WHAT TO WORK ON –
Which of the lines in the records below hold the string "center"? Copy every one of them.

-- TASK DATA follows --

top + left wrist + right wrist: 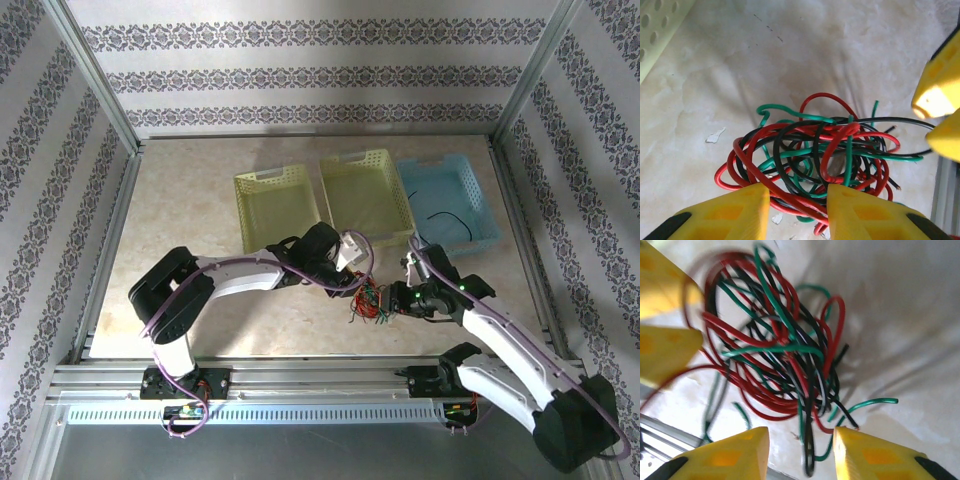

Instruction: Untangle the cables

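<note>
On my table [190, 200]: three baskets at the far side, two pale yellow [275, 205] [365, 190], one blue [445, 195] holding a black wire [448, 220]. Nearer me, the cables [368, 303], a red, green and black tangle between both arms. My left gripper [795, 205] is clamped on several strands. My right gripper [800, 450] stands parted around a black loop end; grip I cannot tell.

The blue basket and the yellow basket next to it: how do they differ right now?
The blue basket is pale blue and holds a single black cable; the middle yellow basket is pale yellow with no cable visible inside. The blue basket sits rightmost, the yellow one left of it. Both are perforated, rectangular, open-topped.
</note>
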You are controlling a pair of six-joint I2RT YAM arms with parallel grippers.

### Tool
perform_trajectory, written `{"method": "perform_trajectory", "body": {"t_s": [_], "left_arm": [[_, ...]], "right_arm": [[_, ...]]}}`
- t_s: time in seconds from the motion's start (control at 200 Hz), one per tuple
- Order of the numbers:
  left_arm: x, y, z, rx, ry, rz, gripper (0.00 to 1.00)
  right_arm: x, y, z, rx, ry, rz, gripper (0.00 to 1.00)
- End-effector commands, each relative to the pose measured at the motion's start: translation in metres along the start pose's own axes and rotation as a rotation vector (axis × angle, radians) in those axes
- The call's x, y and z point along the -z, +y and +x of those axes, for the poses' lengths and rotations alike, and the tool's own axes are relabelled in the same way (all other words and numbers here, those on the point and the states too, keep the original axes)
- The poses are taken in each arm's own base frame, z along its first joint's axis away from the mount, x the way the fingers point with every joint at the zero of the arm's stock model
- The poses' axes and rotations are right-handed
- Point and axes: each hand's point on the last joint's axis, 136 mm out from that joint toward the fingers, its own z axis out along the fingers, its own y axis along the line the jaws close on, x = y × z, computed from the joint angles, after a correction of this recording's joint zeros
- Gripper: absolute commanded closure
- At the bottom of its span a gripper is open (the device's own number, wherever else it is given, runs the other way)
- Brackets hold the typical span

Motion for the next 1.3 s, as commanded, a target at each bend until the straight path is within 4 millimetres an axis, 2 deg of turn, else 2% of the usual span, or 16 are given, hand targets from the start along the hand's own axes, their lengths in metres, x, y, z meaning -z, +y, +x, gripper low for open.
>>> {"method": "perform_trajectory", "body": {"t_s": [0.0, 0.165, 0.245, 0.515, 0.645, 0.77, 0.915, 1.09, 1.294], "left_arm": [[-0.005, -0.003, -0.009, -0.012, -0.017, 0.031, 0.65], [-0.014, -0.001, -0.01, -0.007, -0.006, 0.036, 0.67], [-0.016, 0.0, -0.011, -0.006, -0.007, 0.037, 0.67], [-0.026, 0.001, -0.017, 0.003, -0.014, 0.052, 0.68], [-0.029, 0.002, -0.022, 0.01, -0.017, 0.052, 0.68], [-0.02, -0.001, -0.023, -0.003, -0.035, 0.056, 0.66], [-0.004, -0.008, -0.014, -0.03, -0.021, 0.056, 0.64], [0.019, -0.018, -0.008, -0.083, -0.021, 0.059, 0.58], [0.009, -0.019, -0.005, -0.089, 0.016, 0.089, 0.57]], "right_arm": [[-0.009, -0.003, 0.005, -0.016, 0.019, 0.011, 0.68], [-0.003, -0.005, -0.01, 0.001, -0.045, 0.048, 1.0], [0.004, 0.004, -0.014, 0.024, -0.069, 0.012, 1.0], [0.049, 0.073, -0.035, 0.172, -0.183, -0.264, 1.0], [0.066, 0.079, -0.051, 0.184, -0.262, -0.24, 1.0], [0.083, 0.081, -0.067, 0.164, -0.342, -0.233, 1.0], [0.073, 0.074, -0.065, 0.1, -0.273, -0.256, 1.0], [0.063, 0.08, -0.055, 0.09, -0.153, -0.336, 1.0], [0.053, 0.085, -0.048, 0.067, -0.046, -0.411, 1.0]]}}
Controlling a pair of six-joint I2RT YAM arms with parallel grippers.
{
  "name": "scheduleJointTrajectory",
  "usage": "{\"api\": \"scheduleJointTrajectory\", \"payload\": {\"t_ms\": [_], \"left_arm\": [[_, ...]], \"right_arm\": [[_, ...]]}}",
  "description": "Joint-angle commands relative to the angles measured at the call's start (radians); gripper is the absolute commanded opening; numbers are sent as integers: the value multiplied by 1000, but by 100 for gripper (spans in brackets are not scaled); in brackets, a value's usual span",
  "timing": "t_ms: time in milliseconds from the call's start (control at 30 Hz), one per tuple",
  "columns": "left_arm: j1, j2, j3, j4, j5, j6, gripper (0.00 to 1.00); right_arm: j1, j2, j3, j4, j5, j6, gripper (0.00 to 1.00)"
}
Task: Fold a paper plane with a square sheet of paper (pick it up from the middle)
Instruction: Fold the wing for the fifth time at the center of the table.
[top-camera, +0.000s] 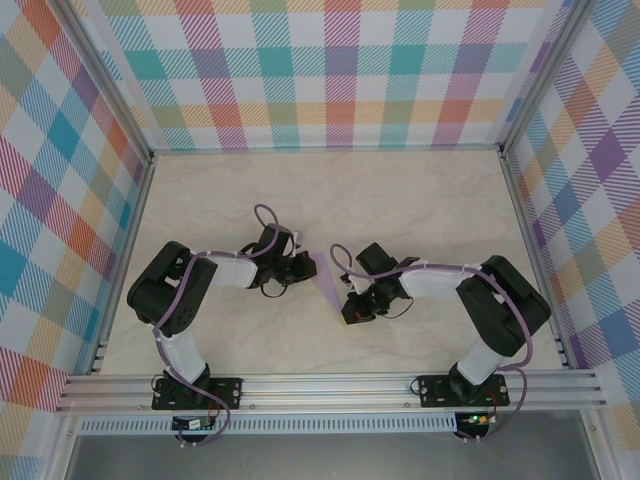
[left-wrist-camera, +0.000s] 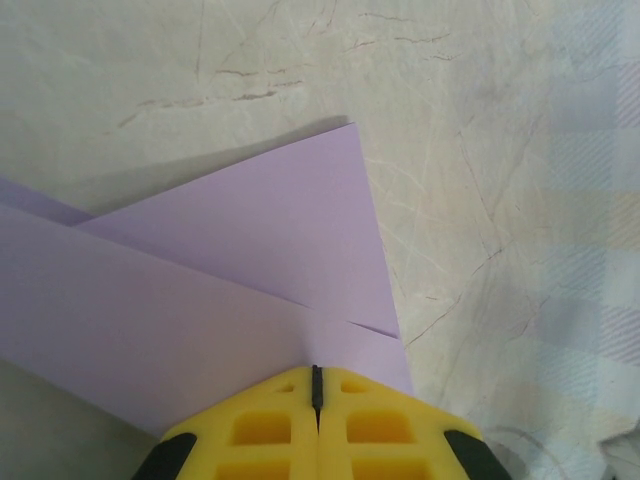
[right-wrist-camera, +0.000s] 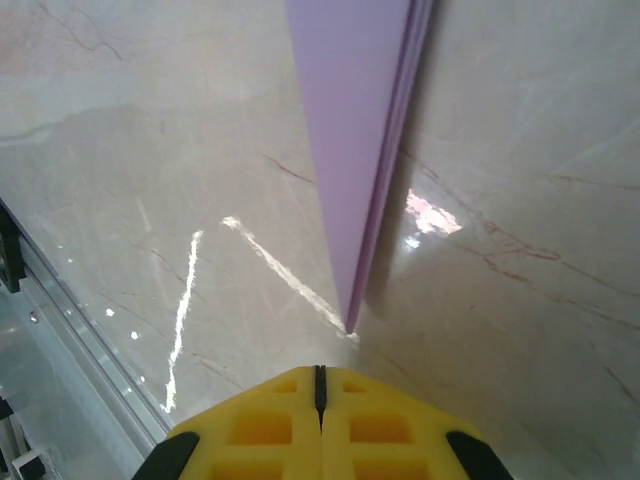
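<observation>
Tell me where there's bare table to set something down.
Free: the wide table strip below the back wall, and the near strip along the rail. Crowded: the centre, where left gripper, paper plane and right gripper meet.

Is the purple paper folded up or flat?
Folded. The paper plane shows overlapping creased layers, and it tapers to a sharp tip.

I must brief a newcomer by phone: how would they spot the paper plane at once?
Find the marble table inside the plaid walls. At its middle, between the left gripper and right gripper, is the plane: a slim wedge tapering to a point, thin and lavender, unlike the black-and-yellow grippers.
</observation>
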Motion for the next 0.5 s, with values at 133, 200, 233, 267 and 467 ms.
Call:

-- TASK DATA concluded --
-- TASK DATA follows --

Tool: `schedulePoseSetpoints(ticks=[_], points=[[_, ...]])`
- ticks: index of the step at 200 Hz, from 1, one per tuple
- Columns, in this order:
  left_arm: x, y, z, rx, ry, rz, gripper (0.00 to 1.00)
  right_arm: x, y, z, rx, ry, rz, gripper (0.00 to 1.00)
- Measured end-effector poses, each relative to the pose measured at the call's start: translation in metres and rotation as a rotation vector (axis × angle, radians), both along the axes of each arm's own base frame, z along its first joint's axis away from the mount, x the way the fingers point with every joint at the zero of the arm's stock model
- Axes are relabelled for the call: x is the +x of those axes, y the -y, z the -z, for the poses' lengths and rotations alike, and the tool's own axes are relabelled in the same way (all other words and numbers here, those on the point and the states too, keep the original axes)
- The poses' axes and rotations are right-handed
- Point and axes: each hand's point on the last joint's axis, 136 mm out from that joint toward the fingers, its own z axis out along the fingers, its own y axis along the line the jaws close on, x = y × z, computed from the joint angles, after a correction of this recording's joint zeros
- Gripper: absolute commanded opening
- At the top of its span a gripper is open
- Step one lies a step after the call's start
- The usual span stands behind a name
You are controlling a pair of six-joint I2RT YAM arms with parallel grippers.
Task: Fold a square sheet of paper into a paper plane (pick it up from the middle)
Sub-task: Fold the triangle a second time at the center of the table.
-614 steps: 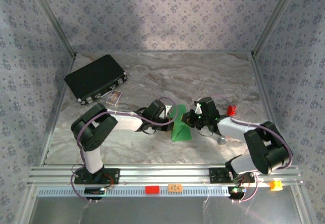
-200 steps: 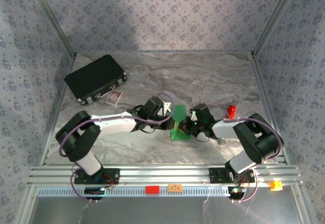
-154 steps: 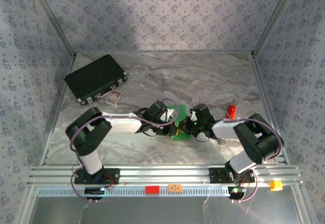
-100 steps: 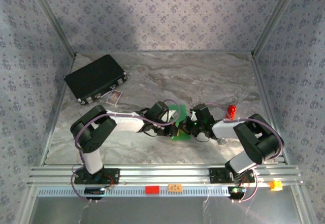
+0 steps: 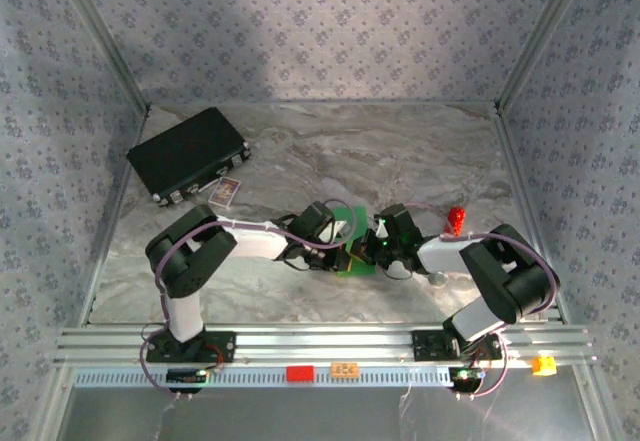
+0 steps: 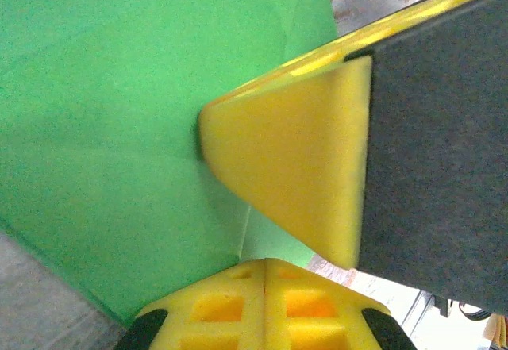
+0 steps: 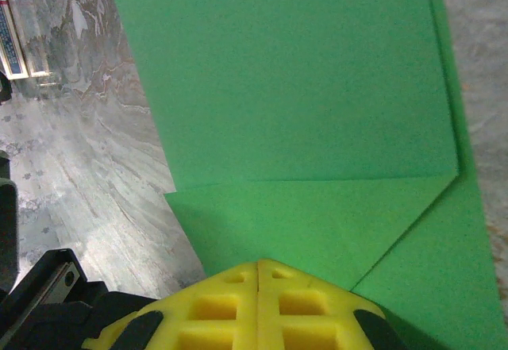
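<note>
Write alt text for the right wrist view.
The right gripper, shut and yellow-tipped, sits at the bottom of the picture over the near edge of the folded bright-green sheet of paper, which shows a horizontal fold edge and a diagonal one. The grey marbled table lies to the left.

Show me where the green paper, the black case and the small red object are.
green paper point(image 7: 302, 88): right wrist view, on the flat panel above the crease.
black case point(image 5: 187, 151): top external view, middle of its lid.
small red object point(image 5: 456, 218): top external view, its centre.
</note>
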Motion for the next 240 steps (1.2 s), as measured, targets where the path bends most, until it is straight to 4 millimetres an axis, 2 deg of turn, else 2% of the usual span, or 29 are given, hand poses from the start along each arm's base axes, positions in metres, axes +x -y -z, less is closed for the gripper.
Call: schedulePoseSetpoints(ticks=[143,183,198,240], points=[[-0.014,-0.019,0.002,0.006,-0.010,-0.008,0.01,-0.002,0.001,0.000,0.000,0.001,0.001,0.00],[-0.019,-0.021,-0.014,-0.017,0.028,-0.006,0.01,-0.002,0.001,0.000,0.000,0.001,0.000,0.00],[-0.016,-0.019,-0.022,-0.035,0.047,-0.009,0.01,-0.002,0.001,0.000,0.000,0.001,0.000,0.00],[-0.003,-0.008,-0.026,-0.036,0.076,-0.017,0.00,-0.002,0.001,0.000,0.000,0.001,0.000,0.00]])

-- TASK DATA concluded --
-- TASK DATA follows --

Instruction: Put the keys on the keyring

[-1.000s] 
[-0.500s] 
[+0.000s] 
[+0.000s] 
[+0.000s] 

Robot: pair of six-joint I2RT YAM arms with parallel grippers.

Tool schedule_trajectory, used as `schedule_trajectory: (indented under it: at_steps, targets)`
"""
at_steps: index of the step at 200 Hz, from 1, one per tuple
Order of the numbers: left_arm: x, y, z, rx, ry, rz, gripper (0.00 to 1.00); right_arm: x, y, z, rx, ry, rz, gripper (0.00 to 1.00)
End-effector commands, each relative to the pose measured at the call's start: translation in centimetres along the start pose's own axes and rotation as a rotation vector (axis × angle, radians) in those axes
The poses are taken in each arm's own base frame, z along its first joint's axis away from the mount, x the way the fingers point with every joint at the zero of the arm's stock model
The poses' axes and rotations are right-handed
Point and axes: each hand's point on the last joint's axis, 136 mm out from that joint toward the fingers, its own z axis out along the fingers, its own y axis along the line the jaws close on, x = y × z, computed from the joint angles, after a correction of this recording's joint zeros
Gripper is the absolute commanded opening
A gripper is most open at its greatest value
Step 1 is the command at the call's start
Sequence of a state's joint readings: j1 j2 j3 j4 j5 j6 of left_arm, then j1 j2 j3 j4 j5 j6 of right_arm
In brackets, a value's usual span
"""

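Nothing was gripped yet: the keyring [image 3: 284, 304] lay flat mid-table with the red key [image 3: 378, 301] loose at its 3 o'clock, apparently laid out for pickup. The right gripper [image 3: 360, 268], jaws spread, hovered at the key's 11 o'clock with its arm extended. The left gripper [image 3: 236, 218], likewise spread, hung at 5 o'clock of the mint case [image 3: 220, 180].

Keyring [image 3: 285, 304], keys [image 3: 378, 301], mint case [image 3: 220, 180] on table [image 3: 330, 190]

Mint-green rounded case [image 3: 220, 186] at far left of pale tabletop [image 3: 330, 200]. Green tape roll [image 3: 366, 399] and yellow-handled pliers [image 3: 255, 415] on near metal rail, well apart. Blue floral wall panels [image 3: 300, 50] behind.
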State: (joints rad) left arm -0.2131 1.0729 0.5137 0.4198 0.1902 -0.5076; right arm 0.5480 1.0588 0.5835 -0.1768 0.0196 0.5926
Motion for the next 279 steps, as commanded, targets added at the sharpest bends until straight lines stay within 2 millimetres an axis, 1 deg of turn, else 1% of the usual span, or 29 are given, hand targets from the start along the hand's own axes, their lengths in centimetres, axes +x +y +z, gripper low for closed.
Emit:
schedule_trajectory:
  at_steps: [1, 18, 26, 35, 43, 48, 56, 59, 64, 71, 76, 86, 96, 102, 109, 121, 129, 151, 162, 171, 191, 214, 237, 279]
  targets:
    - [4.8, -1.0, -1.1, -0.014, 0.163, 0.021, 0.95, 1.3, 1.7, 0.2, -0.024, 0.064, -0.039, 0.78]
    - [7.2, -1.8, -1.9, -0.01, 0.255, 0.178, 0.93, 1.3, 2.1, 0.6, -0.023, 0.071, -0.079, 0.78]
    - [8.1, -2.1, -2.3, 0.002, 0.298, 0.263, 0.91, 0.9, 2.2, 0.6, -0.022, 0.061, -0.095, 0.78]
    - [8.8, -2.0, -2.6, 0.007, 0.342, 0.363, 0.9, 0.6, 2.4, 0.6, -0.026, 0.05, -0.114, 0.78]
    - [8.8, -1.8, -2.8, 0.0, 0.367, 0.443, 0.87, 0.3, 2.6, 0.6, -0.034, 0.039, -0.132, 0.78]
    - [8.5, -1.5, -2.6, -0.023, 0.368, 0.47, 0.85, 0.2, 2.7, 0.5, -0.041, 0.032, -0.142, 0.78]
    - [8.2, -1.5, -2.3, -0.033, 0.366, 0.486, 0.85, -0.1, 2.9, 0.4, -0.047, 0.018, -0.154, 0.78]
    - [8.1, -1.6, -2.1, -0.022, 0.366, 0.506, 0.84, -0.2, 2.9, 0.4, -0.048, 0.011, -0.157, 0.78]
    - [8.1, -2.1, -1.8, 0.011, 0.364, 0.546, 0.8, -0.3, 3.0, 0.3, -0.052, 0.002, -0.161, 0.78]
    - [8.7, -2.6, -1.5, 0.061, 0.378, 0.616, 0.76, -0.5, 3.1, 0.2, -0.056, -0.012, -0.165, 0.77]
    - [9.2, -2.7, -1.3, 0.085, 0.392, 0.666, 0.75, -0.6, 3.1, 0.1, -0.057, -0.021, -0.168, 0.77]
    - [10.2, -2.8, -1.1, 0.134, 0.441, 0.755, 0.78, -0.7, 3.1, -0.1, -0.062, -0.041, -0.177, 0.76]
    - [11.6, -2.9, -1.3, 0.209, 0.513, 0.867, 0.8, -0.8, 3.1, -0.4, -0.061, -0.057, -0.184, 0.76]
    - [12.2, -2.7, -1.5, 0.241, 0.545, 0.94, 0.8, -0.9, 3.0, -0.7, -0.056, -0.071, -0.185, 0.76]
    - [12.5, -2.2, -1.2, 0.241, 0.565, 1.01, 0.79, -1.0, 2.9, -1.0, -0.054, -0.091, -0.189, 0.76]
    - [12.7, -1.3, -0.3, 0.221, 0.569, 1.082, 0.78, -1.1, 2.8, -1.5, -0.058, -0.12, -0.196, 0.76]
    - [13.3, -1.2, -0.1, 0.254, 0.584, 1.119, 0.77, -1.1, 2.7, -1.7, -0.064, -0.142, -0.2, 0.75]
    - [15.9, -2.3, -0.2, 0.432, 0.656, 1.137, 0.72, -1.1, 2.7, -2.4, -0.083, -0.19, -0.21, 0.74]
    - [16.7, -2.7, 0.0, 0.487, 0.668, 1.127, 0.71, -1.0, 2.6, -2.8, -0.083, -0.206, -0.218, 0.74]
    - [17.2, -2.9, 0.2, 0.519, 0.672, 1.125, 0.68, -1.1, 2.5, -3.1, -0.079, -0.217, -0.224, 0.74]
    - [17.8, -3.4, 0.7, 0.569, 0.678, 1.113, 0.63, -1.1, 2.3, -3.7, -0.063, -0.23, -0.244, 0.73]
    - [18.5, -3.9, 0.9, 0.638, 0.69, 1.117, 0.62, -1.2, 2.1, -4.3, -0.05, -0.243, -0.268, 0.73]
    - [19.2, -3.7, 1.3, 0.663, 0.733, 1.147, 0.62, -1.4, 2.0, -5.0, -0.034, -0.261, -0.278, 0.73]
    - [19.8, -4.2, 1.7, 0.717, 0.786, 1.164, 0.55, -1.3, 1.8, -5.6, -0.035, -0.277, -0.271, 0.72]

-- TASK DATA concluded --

EXERCISE SOLUTION –
Instruction: Fold the wing for the fifth time at the center of the table.
Sub-task: Fold the triangle a second time at the center of the table.

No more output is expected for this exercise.